:: What you have to do ::
Wherever "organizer" turns up in the entries, copy out the line that holds it.
Start of Material for the task
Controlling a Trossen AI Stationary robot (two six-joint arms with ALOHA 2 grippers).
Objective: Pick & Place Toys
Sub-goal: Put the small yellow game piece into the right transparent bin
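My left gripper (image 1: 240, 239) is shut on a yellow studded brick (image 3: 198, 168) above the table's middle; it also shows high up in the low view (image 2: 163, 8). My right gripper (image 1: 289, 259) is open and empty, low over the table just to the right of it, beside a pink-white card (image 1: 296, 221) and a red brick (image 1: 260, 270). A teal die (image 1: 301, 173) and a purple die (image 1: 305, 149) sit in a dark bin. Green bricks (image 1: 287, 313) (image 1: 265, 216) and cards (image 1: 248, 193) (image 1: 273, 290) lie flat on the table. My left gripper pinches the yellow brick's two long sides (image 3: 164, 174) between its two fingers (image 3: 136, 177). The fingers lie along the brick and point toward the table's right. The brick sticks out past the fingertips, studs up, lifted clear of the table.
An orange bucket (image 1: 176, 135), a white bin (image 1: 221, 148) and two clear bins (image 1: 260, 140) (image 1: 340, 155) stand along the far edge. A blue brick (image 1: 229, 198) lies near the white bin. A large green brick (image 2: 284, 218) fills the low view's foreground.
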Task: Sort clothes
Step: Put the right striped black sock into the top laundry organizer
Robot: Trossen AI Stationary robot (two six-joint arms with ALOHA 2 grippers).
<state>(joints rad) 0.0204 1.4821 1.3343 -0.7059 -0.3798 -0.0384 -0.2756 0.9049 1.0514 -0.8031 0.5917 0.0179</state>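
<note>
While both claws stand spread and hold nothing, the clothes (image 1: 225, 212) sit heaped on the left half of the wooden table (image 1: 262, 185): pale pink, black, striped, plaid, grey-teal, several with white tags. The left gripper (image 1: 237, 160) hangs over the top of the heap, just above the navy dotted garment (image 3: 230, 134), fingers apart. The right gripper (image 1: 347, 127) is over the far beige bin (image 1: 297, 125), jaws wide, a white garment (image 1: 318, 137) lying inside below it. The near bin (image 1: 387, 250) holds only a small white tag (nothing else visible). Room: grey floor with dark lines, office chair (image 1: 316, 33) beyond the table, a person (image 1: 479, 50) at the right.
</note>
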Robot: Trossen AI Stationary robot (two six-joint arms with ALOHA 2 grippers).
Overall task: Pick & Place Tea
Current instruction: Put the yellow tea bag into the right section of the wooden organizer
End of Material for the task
:: Result of the task ::
Step: Put the right striped black sock into the top laundry organizer
Current instruction: Put the yellow tea bag into the right section of the wooden organizer

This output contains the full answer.